Heiss snorted at the thought that the Cholercaust actually required reinforcing.
‘Looks like an Adeptus Astartes vessel. A monastery or star fortress,’ she replied. ‘Any signature readings, identicoda, hell – a nameplate?’
The midshipman moved along the runebank and put his eye to a monocular viewe
r. He double checked his reading with a nearby cogitator. ‘Nothing.’ he said. ‘She doesn’t match any known records. As far as the Imperium is concerned, she doesn’t exist.
The incessant hammering on the bulkhead door grew as the corridor beyond filled with Khornate raiders. A nearby servitor’s jaw suddenly went to work on a stream of code-chatter that drew Randt to its runescreen.
‘I have a power signature,’ the midshipman called. ‘It’s arming torpedoes.’
The commander sat back down in her throne. ‘Ready thrusters for evasive manoeuvres.’
‘Aye, commander.’
‘Charge the lance for return fire.’
‘Aye.’
The bridge watched the ruined star fortress as the eyes of the colossal aquila heads lit up. The dark orbits of the colossal structures were vents for the great torpedo tube running between them, and they flared brightly as the spectral gleam of a warhead erupted from the star fortress’s primary weapon. Heiss watched the ghostly torpedo fly straight and true towards Certus-Minor. As it streaked away from the mobile monastery, she watched the aurulent ghostfire of its appearance suddenly intensify to a halo of plasmic propulsion.
‘Did you see that?’ Randt said. Heiss nodded in silence, heart in her mouth, as she watched an illusion sear into reality and that reality rocket into the side of the Keeler Comet.
‘God-Emperor…’ she mumbled, but it had already happened.

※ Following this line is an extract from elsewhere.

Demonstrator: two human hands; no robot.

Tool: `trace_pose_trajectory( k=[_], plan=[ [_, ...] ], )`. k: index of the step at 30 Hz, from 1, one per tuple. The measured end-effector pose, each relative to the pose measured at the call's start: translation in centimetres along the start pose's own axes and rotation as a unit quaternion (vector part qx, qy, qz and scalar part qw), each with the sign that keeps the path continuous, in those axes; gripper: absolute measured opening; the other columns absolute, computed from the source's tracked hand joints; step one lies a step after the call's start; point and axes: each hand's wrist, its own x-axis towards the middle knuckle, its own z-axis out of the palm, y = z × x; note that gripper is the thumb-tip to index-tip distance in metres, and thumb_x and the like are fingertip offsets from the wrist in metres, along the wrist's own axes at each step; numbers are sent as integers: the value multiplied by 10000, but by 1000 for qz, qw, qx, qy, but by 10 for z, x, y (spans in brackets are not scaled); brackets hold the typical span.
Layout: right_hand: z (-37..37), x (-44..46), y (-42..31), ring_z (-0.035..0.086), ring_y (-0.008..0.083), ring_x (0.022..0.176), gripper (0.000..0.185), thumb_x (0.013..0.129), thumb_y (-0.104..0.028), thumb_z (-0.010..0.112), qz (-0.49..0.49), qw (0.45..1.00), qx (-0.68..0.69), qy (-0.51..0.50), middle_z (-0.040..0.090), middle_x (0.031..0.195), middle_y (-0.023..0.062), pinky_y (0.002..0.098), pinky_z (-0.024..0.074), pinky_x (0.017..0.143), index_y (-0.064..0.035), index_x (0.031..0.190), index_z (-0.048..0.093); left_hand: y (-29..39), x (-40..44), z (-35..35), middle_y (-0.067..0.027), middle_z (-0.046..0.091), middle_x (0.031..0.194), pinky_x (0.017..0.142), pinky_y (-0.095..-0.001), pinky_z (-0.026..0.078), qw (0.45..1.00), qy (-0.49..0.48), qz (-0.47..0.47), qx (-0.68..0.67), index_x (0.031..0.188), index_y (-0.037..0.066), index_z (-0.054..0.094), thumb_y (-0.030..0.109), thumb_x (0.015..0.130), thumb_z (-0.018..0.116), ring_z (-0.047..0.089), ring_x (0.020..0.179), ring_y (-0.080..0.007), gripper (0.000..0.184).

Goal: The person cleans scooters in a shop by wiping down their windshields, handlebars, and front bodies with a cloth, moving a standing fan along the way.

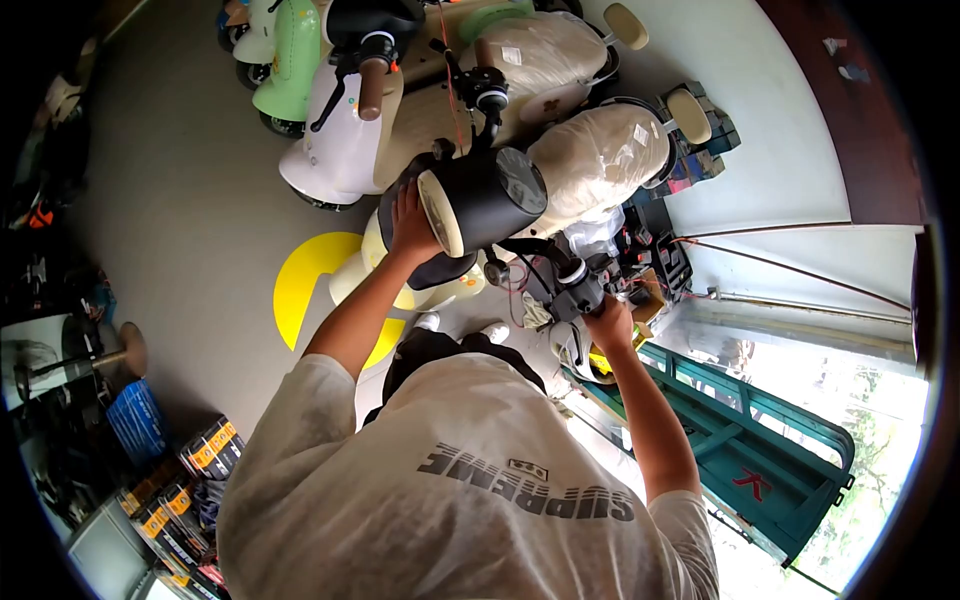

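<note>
My left hand rests with stretched fingers against a black rounded housing with a cream oval face, at the front of a cream scooter. My right hand is wrapped round the scooter's handlebar grip, mostly hidden under the fingers. Black switch gear and cables sit beside that grip. Below the housing shows the cream front bodywork. The plastic-wrapped seat lies beyond it.
More scooters stand close by, one white and one green. A yellow floor marking is at left. Boxes are stacked lower left. A green cargo bed stands at right near the bright doorway. Tools and parts crowd the wall.
</note>
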Motion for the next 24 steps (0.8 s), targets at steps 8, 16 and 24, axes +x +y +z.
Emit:
trace_pose_trajectory(
  k=[8, 16, 24],
  plan=[
    [-2, -1, -5, 677, 405, 839, 262, 720, -257, 735, 24, 1000, -7, -14, 710, 848, 189, 494, 535, 745, -109, 937, 718, 52, -45, 7, -334, 176, 1576, 1181, -600, 201, 984, 135, -100, -65, 1542, -22, 182, 465, 519, 910, 167, 1469, -515, 1346],
    [0, -1, 1, 680, 402, 825, 249, 724, -282, 746, -5, 1000, 15, -2, 711, 821, 177, 494, 543, 741, -99, 888, 706, 108, -64, 16, -320, 139, 1596, 1198, -555, 203, 961, 149, -231, -41, 1556, -24, 144, 381, 650, 860, 165, 1480, -494, 1224],
    [0, 1, 1, 678, 401, 725, 171, 741, -235, 724, -33, 998, 29, 41, 687, 719, 165, 492, 547, 666, -84, 751, 644, 110, -70, 44, -345, 128, 1585, 1208, -565, 161, 952, 212, -217, -24, 1543, -37, 123, 337, 684, 818, 159, 1461, -527, 1167]
  ],
)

The Keeler Comet, which had been traversing the galaxy for aeons and had last passed through the Imperium ten thousand years before, exploded. The flash of the torpedo’s impact picked out the irregular shape of the Ruinous object before the destructive force of detonation ripped through the body, wracking it to its frozen core and smashing it into a billion astral splinters. Within moments the comet was no longer there, just the bloody reminder of its void-smearing tail. Instead, the comet had become a rapidly tumbling apocalyptic heavenfall of blood-black ice shards, enormous rock fragments and rare metal nuggets, accelerating towards Certus-Minor at the speed of a bolt-round. The violently transformed Keeler had changed direction once again, this time blasted towards the cemetery world’s all-embracing, gravitational pull.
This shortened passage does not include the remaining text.